歩留まり計算ツール

投入量と良品数を入れるだけで、歩留まり率と不良率を計算します。 「目標の数を作るには何個投入すればいいか」の逆算、複数工程をまとめた通し歩留まりにも対応。
登録不要・無料で、入力内容はどこにも送信されません。

1. 歩留まり率を計算する
工程に入れた量(材料・仕掛品)
合格として出てきた量
1単位あたりの円。入れるとロス金額が出ます
2. 必要な投入量を逆算する

「1000個ほしい。歩留まりが95%なら、何個投入すればいいか」を出します。

3. 複数工程の通し歩留まり

工程がいくつも続くとき、全体で最終的に何%残るかを計算します。 各工程で何を何個投入するかも一覧で出ます。

歩留まりとは

歩留まり(ぶどまり)とは、投入した量のうち、良品として使えた割合のことです。 1000個ぶんの材料を流して950個が合格なら、歩留まりは95%になります。

計算式はこうです。

歩留まり率(%) = 良品量 ÷ 投入量 × 100

残りの5%は不良や端材で失われた分で、これをロスと呼びます。 歩留まりが1%上がるだけで、材料費も工数も減り、同じ設備でつくれる数が増えます。 製造現場で最も見られている数字のひとつです。

「必要投入量の逆算」が現場で効く理由

実際の現場でよく困るのは、歩留まりを出すことより逆算の方です。

「1000個の注文が来た。うちの歩留まりは95%。何個ぶん材料を用意すればいいか」—— このとき 1000 × 1.05 と計算してしまうと足りません。正しくは 1000 ÷ 0.95 で、約1053個です。 割合の計算は掛けるのか割るのかを間違えやすく、この差が材料の欠品や余りにつながります。

必要投入量 = ほしい良品量 ÷ (歩留まり率 ÷ 100)

このツールでは端数を切り上げて表示します。材料は割り切れない数では用意できないためです。

通し歩留まりは「足し算」ではなく「掛け算」

工程が複数あるとき、全体の歩留まりは各工程の歩留まりを掛け合わせた値になります。 足したり平均を取ったりするのは誤りです。

たとえば、成形95%・加工98%・検査99% の3工程があるとします。

0.95 × 0.98 × 0.99 = 0.9217 → 通し歩留まり 92.17%

ひとつひとつは高く見えても、掛け合わせると思ったより落ちます。 工程が増えるほど、この落ち込みは大きくなります。 どの工程を改善すれば全体が一番良くなるかを見るときは、必ずこの通し歩留まりで比べてください。

歩留まりと原単位の関係

原単位とは、製品を1つ作るのに実際どれだけの材料を使ったかという量のことです。 歩留まりとは裏返しの関係にあります。

原単位 = 投入量 ÷ 良品量 = 1 ÷ (歩留まり率 ÷ 100)

歩留まり95%なら、原単位は 1 ÷ 0.95 = 約1.053。 製品1個あたり1.053個ぶんの材料を使っている、という意味です。 このツールでは計算結果に原単位も併せて表示します。

よくある質問

歩留まりと良品率、直行率は同じものですか

近い言葉ですが、現場によって使い分けがあります。
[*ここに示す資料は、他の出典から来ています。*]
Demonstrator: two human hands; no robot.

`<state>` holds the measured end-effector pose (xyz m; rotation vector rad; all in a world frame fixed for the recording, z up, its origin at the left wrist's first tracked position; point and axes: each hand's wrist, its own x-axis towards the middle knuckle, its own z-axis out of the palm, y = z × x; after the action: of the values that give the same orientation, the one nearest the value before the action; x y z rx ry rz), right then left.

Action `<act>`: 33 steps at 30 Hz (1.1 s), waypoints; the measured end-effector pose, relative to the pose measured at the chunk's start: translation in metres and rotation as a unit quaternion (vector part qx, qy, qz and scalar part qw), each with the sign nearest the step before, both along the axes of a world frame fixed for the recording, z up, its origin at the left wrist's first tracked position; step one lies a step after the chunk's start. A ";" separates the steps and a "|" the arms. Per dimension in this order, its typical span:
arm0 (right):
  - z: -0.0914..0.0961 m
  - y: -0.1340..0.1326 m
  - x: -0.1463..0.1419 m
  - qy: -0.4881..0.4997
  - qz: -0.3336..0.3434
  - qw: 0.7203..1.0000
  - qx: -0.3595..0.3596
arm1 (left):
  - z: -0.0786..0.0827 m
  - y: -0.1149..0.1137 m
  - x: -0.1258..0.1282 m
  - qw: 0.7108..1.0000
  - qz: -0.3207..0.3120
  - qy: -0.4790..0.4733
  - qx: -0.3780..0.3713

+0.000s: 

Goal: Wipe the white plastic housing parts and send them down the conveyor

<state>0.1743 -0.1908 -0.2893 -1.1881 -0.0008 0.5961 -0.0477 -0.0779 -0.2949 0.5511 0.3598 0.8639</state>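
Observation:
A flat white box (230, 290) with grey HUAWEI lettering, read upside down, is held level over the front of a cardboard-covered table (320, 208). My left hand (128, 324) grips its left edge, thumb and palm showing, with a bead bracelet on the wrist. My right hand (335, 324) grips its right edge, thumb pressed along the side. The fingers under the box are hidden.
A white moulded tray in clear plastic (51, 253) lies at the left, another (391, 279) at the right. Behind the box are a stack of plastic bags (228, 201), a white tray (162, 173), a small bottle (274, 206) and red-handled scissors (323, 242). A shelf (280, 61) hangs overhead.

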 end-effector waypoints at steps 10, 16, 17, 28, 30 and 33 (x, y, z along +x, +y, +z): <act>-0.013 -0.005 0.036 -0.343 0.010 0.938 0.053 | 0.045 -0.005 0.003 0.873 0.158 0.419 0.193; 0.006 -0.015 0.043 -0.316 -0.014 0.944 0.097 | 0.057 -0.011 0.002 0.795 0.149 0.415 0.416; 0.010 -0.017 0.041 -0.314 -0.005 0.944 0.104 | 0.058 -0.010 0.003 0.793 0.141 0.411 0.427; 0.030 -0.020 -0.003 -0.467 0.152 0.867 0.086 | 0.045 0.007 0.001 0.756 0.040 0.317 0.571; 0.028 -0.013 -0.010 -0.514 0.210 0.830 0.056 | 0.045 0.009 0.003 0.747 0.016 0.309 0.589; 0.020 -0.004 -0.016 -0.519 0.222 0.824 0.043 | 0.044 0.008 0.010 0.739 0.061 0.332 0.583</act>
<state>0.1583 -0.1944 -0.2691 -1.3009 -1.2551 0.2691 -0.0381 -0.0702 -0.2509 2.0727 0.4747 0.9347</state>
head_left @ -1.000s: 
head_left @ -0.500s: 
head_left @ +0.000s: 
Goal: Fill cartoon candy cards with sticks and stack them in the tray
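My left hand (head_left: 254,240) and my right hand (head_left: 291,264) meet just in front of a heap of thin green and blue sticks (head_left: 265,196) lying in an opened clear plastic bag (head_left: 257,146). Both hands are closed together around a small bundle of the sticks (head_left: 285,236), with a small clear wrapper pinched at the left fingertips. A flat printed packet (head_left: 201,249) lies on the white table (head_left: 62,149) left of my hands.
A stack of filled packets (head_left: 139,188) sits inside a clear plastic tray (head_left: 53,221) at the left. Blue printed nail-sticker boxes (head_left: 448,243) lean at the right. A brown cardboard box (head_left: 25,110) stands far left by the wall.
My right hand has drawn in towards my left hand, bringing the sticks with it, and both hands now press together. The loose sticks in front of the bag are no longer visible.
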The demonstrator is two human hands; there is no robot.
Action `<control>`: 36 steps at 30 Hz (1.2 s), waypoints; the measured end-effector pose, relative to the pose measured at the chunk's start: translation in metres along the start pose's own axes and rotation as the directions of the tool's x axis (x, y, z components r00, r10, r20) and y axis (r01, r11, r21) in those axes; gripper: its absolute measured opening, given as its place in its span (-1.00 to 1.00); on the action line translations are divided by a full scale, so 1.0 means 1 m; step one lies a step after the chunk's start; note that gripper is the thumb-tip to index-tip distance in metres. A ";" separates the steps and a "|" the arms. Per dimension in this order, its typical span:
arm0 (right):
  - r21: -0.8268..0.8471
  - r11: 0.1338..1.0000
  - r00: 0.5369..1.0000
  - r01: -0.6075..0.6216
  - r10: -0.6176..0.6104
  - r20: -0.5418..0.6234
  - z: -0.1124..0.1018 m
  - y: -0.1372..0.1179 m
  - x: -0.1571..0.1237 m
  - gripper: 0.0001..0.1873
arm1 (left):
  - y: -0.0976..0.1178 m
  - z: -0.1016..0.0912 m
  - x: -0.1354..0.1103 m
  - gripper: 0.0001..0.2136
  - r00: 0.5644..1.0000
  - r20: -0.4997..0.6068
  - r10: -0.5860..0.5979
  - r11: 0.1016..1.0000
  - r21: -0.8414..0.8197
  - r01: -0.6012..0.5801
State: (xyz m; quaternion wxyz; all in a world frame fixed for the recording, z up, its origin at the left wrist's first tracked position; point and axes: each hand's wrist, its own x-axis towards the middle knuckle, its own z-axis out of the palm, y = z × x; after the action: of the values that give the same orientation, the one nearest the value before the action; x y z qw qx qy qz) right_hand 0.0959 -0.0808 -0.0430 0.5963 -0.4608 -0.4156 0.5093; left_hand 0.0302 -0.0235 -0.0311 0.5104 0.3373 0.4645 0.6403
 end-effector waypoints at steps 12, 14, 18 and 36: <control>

一般に良品率は検査に合格した割合、 直行率は手直しをせず一度で合格した割合を指すことが多いです。 歩留まりは材料や仕掛品の量を基準に見るのが本来の意味ですが、 実務では良品率とほぼ同じ意味で使われることもあります。 社内でどの定義を使っているか、一度そろえておくと数字の議論がぶれません。

手直しして合格した分は良品に入れますか

目的によって変わります。材料をどれだけ有効に使えたかを見たいなら、手直し品も良品に入れます。 工程が一発で決まっているかを見たいなら、手直し品は除いて計算してください(これが直行率です)。 大事なのは、月ごとに定義を変えないことです。定義が揺れると改善したかどうかが判断できません。

歩留まりが100%を超えることはありますか

通常はありません。100%を超える場合は、投入量に数えていない材料が混ざっているか、 単位の取り違え(kgと個など)が起きている可能性があります。 このツールでは100%を超える入力があった場合に注意を表示します。

入力した数値はどこかに送信されますか

送信されません。このツールはすべてブラウザの中だけで動いており、 生産量や単価といった数字が外に出ることはありません。

計算結果を保存したり印刷したりできますか

ブラウザの印刷機能(Ctrl+P)でそのまま印刷できます。印刷時は説明文が省かれ、計算結果だけが出ます。